I'll be boarding my flight home in a little less than two weeks: as I watch my friends from other colleges prepare to leave before me, I'm reminded that my remaining time is incredibly short. Perhaps it isn't short enough to pack my things and say goodbye to familiar haunts, but it is time now to think about what things I will pack. It's time to think about what places I'd like to see one more time.
I'd like to spend a last thoughtful hour on NUIG campus, for instance, with its sprawling, narrow corridors overlooking mossy boxed-in courtyards. The long walk down the concourse will sound strange without hundreds of students, some milling about, others briskly on their way, adding their own echo to the mass. Perhaps I'll pop in to the dusty warm library and give myself the opportunity to smile at all the books I thought I'd read.
In downtown, too, there are places of which I'm fond – a lovely used bookstore, a new gelateria I'll be sad to leave – and then there are the streets themselves. I've talked about them before, but I think it's worth saying that Galway's streets are what I'll dream of and what I'll miss. There isn't anything like them anywhere else. I think I love them best because they don't remind me of any place but where I am: they are at the heart of all my experiences. As the particulars of certain shops start to fade, I will still remember the paths I took to get there. I haven't explored as much of the city as some of my friends, but my well-trodden routes have shown me their own little wonders as they've changed over four months. I have watched spring unfold in leaves, listened to birds I'll never hear back home, and moved late-night wandering snails off the path so nobody would tipsily step on them. I've shivered on my way out to pubs and sauntered back, satiated on curry chips. There aren't many nights that I've been out late, but all of them were memorable, and many of them were good.
But saying goodbye to these things is still a little ways off: my first goodbye will be to two of my flatmates and several of my floormates. I will miss them most of all. We've had dinner parties, dessert parties, and drinking parties; we've commiserated and encouraged and upheld. For all the normal ups and downs that come with sharing living spaces, I wouldn't change a thing.
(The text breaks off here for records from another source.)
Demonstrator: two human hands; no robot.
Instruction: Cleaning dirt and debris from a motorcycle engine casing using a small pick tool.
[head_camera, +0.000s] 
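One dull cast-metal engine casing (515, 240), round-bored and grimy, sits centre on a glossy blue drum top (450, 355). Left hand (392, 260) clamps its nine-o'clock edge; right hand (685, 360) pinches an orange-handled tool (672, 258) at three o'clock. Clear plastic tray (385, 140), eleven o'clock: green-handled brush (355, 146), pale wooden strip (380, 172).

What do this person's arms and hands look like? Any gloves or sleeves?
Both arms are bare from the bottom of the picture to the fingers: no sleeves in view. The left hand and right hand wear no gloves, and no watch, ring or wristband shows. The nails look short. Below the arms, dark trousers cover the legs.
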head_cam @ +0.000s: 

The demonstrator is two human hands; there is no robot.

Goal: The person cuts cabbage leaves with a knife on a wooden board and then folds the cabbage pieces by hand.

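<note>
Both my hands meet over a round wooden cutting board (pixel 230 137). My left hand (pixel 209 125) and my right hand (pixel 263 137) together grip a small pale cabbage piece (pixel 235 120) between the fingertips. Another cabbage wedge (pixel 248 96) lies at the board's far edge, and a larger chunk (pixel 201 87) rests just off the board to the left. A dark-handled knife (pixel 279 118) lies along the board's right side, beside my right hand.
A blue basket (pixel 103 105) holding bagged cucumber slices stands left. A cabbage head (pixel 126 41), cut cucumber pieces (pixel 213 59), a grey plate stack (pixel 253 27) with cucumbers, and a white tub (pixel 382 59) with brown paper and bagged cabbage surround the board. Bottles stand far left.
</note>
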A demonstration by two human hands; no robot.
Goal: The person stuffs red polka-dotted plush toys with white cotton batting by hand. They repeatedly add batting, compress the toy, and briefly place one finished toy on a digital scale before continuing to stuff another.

Finally, I'll miss the locals I've come to care about. There's the man at the market who sells doughnuts and the one I go to for produce. There are the cashiers at Tesco and Evergreen who have seen me often enough to recognize me. And there are the people I've met through classes and societies. To all of these people I'd like to offer my thanks for their kindness, humor, and every other courtesy which they chose to extend to me.